#### Problem statement:
Exactly as given, restate each record that follows.

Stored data

--- START ---

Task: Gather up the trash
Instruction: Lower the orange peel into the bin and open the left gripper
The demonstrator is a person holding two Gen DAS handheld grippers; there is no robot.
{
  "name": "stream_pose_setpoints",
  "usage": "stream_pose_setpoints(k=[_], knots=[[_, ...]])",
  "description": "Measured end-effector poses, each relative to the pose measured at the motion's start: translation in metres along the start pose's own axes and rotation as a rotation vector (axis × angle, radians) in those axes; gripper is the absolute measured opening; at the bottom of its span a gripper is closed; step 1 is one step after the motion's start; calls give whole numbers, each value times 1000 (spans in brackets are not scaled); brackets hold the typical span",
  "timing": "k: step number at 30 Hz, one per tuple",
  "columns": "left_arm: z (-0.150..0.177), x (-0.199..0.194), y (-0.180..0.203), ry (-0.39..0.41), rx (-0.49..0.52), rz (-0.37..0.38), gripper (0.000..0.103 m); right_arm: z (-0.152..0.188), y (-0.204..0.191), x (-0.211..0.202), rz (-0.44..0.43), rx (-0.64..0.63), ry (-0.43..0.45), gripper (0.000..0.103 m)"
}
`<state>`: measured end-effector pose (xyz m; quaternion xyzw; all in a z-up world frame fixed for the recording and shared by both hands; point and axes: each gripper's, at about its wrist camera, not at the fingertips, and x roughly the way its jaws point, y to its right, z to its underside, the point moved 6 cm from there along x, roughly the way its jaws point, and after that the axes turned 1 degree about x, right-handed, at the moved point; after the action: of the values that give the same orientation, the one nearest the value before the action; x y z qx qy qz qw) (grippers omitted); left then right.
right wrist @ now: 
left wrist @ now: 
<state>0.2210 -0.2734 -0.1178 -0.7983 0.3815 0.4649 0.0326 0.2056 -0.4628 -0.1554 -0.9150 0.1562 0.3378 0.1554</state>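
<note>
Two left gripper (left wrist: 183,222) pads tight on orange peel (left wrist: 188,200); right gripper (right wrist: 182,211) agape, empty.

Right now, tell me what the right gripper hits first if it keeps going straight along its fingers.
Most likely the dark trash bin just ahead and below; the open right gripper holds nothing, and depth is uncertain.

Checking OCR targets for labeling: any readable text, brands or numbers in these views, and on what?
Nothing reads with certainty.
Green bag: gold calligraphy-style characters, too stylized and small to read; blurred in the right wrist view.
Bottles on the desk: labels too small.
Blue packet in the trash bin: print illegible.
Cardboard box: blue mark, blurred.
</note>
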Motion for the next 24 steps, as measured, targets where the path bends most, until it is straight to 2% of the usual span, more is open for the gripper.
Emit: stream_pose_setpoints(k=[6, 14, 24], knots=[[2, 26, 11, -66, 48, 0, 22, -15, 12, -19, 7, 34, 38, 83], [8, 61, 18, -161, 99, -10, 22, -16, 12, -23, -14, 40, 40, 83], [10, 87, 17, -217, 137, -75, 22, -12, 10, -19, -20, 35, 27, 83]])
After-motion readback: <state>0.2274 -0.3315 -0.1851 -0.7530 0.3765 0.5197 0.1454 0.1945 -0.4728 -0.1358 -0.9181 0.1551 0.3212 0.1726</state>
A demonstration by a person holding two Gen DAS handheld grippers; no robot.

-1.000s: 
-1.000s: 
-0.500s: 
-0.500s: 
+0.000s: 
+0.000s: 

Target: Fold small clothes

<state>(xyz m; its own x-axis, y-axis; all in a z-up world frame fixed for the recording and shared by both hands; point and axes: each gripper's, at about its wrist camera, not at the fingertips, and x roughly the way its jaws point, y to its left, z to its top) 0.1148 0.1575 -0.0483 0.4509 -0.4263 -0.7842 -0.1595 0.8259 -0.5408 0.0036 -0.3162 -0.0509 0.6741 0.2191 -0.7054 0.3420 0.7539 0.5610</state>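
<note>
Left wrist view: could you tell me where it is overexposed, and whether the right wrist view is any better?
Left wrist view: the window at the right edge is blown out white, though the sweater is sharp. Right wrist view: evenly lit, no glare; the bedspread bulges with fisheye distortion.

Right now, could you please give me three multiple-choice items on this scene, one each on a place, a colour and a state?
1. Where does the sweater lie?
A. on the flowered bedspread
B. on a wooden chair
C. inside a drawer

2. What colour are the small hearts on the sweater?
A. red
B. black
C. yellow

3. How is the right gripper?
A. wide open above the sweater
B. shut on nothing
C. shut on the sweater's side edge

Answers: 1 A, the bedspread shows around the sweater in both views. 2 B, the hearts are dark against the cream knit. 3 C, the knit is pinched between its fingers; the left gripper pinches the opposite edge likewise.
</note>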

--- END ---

#### Solution to this exercise:
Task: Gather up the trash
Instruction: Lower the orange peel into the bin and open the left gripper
The demonstrator is a person holding two Gen DAS handheld grippers; there is no robot.
{
  "name": "stream_pose_setpoints",
  "usage": "stream_pose_setpoints(k=[_], knots=[[_, ...]])",
  "description": "Measured end-effector poses, each relative to the pose measured at the motion's start: translation in metres along the start pose's own axes and rotation as a rotation vector (axis × angle, radians) in those axes; gripper is the absolute measured opening; at the bottom of its span a gripper is closed; step 1 is one step after the motion's start; calls give whole numbers, each value times 1000 (spans in brackets are not scaled); brackets hold the typical span",
  "timing": "k: step number at 30 Hz, one per tuple",
  "columns": "left_arm: z (-0.150..0.177), x (-0.199..0.194), y (-0.180..0.203), ry (-0.39..0.41), rx (-0.49..0.52), rz (-0.37..0.38), gripper (0.000..0.103 m); right_arm: z (-0.152..0.188), y (-0.204..0.191), x (-0.211..0.202), rz (-0.44..0.43), rx (-0.64..0.63), ry (-0.43..0.45), gripper (0.000..0.103 m)"
}
`<state>`: measured end-effector pose (xyz m; quaternion xyzw; all in a z-up world frame fixed for the recording and shared by both hands; point and axes: each gripper's, at about its wrist camera, not at the fingertips, and x roughly the way its jaws point, y to its right, z to its underside, the point moved 6 cm from there along x, roughly the way its jaws point, and after that the axes turned 1 degree about x, right-handed, at the moved point; after the action: of the values that give the same orientation, the one nearest the value before the action; x y z qx qy qz qw) (grippers omitted); left then right.
right wrist @ now: 
left wrist @ now: 
<state>0.2210 -0.2734 -0.1178 -0.7983 0.3815 0.4649 0.0326 0.2056 -0.4628 -0.1554 -0.9150 0.1562 0.3378 0.1554</state>
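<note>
Two left gripper (left wrist: 183,222) pads tight on orange peel (left wrist: 188,200); right gripper (right wrist: 182,211) agape, empty.

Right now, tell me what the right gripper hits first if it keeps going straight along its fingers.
Most likely the dark trash bin just ahead and below; the open right gripper holds nothing, and depth is uncertain.

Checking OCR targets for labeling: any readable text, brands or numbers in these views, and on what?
Nothing reads with certainty.
Green bag: gold calligraphy-style characters, too stylized and small to read; blurred in the right wrist view.
Bottles on the desk: labels too small.
Blue packet in the trash bin: print illegible.
Cardboard box: blue mark, blurred.
</note>
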Motion for the next 24 steps, as measured, targets where the path bends most, until it is straight to 2% of the usual span, more is open for the gripper.
Emit: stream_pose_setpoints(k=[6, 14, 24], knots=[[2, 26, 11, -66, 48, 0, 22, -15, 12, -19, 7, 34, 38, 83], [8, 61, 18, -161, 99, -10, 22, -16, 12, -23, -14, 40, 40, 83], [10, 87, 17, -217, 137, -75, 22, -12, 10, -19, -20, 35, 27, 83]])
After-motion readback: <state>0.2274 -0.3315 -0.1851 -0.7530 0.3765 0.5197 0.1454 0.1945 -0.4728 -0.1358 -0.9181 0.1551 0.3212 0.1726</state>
A demonstration by a person holding two Gen DAS handheld grippers; no robot.

-1.000s: 
-1.000s: 
-0.500s: 
-0.500s: 
+0.000s: 
+0.000s: 

Target: Fold small clothes

<state>(xyz m; its own x-axis, y-axis; all in a z-up world frame fixed for the recording and shared by both hands; point and axes: each gripper's, at about its wrist camera, not at the fingertips, and x roughly the way its jaws point, y to its left, z to its top) 0.1148 0.1575 -0.0483 0.4509 -0.4263 -0.7842 -0.1595 0.8259 -0.5408 0.0036 -0.3162 -0.0509 0.6741 0.2191 -0.7054 0.3420 0.7539 0.5610</state>
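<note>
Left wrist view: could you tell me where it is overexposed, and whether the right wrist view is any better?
Left wrist view: the window at the right edge is blown out white, though the sweater is sharp. Right wrist view: evenly lit, no glare; the bedspread bulges with fisheye distortion.

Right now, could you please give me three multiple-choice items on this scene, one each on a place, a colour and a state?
1. Where does the sweater lie?
A. on the flowered bedspread
B. on a wooden chair
C. inside a drawer

2. What colour are the small hearts on the sweater?
A. red
B. black
C. yellow

3. How is the right gripper?
A. wide open above the sweater
B. shut on nothing
C. shut on the sweater's side edge

Answers: 1 A, the bedspread shows around the sweater in both views. 2 B, the hearts are dark against the cream knit. 3 C, the knit is pinched between its fingers; the left gripper pinches the opposite edge likewise.
</note>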

The exercise is done.